*To do*
Nothing may be dropped or altered: reproduce all the data.

── The data ──

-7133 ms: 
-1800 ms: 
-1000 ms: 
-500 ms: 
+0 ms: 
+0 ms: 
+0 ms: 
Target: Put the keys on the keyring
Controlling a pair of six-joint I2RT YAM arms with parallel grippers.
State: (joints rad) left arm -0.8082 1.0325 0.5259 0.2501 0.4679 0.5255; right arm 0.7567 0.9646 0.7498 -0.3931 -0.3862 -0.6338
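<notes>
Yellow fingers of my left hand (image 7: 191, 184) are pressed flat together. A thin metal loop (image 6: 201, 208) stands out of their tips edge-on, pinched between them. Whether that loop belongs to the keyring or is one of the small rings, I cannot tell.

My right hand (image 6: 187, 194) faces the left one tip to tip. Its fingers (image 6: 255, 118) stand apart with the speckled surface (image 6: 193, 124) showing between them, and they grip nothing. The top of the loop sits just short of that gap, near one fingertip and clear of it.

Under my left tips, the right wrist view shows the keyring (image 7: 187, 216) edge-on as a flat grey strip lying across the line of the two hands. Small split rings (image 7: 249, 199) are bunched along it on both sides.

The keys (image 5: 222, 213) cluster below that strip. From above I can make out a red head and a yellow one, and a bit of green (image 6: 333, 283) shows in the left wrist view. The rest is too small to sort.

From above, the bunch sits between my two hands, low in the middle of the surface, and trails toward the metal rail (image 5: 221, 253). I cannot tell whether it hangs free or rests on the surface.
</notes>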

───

*Answer*
-7133 ms: 
-1800 ms: 
-1000 ms: 
-500 ms: 
+0 ms: 
+0 ms: 
+0 ms: 
Target: Put the keys on the keyring
Controlling a pair of six-joint I2RT YAM arms with parallel grippers.
State: (joints rad) left arm -0.8082 1.0325 0.5259 0.2501 0.4679 0.5255; right arm 0.7567 0.9646 0.7498 -0.3931 -0.3862 -0.6338
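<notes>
Yellow fingers of my left hand (image 7: 191, 184) are pressed flat together. A thin metal loop (image 6: 201, 208) stands out of their tips edge-on, pinched between them. Whether that loop belongs to the keyring or is one of the small rings, I cannot tell.

My right hand (image 6: 187, 194) faces the left one tip to tip. Its fingers (image 6: 255, 118) stand apart with the speckled surface (image 6: 193, 124) showing between them, and they grip nothing. The top of the loop sits just short of that gap, near one fingertip and clear of it.

Under my left tips, the right wrist view shows the keyring (image 7: 187, 216) edge-on as a flat grey strip lying across the line of the two hands. Small split rings (image 7: 249, 199) are bunched along it on both sides.

The keys (image 5: 222, 213) cluster below that strip. From above I can make out a red head and a yellow one, and a bit of green (image 6: 333, 283) shows in the left wrist view. The rest is too small to sort.

From above, the bunch sits between my two hands, low in the middle of the surface, and trails toward the metal rail (image 5: 221, 253). I cannot tell whether it hangs free or rests on the surface.
</notes>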

The given answer completes the exercise.